## [Problem details]
Please restate the data word for word, leaving out no line.

## [Data provided]
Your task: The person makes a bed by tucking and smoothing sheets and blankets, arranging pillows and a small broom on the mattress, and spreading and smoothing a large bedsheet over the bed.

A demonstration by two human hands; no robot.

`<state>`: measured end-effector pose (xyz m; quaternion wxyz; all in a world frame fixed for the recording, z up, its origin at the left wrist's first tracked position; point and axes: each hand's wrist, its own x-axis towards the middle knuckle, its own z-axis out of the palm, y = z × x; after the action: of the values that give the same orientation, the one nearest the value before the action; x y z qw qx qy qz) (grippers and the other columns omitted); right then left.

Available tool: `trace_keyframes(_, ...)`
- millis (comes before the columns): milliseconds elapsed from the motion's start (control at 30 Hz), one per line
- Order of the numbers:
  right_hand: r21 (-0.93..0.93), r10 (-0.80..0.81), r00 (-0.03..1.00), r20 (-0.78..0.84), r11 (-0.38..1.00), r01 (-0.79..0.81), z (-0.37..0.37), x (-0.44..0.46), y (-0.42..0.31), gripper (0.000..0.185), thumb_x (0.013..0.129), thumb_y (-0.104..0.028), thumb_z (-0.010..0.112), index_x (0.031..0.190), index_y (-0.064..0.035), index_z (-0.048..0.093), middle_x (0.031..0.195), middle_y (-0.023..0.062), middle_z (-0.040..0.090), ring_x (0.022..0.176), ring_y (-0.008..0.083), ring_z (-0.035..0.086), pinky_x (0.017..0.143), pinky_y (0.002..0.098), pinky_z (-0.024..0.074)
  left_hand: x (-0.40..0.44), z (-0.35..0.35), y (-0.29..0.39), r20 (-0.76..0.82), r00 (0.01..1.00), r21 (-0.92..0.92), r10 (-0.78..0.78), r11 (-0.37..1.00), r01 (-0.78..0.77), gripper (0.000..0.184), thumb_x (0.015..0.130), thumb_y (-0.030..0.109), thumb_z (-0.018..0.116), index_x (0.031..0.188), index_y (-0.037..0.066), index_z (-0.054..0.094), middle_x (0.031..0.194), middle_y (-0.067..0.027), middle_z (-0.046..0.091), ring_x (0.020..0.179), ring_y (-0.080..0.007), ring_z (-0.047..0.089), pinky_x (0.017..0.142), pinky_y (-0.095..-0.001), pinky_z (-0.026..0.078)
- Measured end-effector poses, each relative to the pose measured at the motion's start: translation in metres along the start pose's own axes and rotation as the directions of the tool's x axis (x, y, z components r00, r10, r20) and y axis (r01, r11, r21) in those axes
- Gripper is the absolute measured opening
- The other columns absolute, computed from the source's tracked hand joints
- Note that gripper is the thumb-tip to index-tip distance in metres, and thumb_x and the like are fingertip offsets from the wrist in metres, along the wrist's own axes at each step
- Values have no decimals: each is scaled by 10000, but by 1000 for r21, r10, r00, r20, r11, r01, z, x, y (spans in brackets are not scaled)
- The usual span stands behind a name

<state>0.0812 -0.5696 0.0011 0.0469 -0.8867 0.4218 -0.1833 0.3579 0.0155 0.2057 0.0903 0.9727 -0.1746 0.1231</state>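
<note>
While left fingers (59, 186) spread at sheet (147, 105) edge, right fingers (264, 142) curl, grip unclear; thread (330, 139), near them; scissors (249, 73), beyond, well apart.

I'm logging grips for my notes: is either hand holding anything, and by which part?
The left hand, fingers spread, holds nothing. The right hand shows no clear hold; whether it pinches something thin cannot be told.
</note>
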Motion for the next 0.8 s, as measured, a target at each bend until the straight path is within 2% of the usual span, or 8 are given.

## [Solution to this exercise]
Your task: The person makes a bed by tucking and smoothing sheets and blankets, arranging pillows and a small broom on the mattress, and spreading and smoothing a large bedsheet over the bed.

A demonstration by two human hands; no robot.

`<state>`: measured end-effector pose (xyz m; quaternion wxyz; all in a world frame fixed for the recording, z up, its origin at the left wrist's first tracked position; point and axes: each hand's wrist, its own x-axis towards the middle knuckle, its own z-axis out of the palm, y = z × x; after the action: of the values that give the same orientation, the one nearest the value before the action; x y z qw qx qy qz) (grippers and the other columns omitted); right then left.

Available tool: `trace_keyframes(_, ...)`
- millis (comes before the columns): milliseconds elapsed from the motion's start (control at 30 Hz), one per line
- Order of the numbers:
  right_hand: r21 (-0.93..0.93), r10 (-0.80..0.81), r00 (-0.03..1.00), r20 (-0.78..0.84), r11 (-0.38..1.00), r01 (-0.79..0.81), z (-0.37..0.37), x (-0.44..0.46), y (-0.42..0.31), gripper (0.000..0.185), thumb_x (0.013..0.129), thumb_y (-0.104..0.028), thumb_z (-0.010..0.112), index_x (0.031..0.190), index_y (-0.064..0.035), index_z (-0.048..0.093), middle_x (0.031..0.195), middle_y (-0.023..0.062), middle_z (-0.040..0.090), ring_x (0.022..0.176), ring_y (-0.008..0.083), ring_z (-0.035..0.086), pinky_x (0.017..0.143), pinky_y (0.002..0.098), pinky_z (-0.024..0.074)
  left_hand: x (-0.40..0.44), z (-0.35..0.35), y (-0.29..0.39), r20 (-0.76..0.82), r00 (0.01..1.00), r21 (-0.92..0.92), r10 (-0.78..0.78), r11 (-0.37..1.00), r01 (-0.78..0.77), gripper (0.000..0.184), thumb_x (0.015..0.130), thumb_y (-0.030..0.109), thumb_z (-0.018..0.116), index_x (0.031..0.188), index_y (-0.037..0.066), index_z (-0.054..0.094), middle_x (0.031..0.194), middle_y (-0.067..0.027), middle_z (-0.046..0.091), ring_x (0.020..0.179), ring_y (-0.080..0.007), ring_z (-0.047..0.089), pinky_x (0.017..0.142), pinky_y (-0.095..-0.001), pinky_z (-0.026..0.078)
- Measured end-effector poses, each relative to the pose measured at the motion's start: translation in metres along the start pose's own axes and rotation as the directions of the tool's x axis (x, y, z components r00, r10, r20) and y axis (r01, r11, r21) in those axes
- Gripper is the absolute measured opening
- The other columns absolute, computed from the source's tracked hand joints
- Note that gripper is the thumb-tip to index-tip distance in metres, and thumb_x and the like are fingertip offsets from the wrist in metres, along the wrist's own axes at each step
- Values have no decimals: each is scaled by 10000, but by 1000 for r21, r10, r00, r20, r11, r01, z, x, y (spans in brackets are not scaled)
- The usual span stands behind a name

<state>0.0812 -0.5696 0.0011 0.0469 -0.8867 0.4218 -0.1833 0.3579 0.0155 0.2057 0.0903 0.9727 -0.1746 0.1231</state>
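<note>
While left fingers (59, 186) spread at sheet (147, 105) edge, right fingers (264, 142) curl, grip unclear; thread (330, 139), near them; scissors (249, 73), beyond, well apart.

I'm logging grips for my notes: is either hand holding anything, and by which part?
The left hand, fingers spread, holds nothing. The right hand shows no clear hold; whether it pinches something thin cannot be told.
</note>
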Motion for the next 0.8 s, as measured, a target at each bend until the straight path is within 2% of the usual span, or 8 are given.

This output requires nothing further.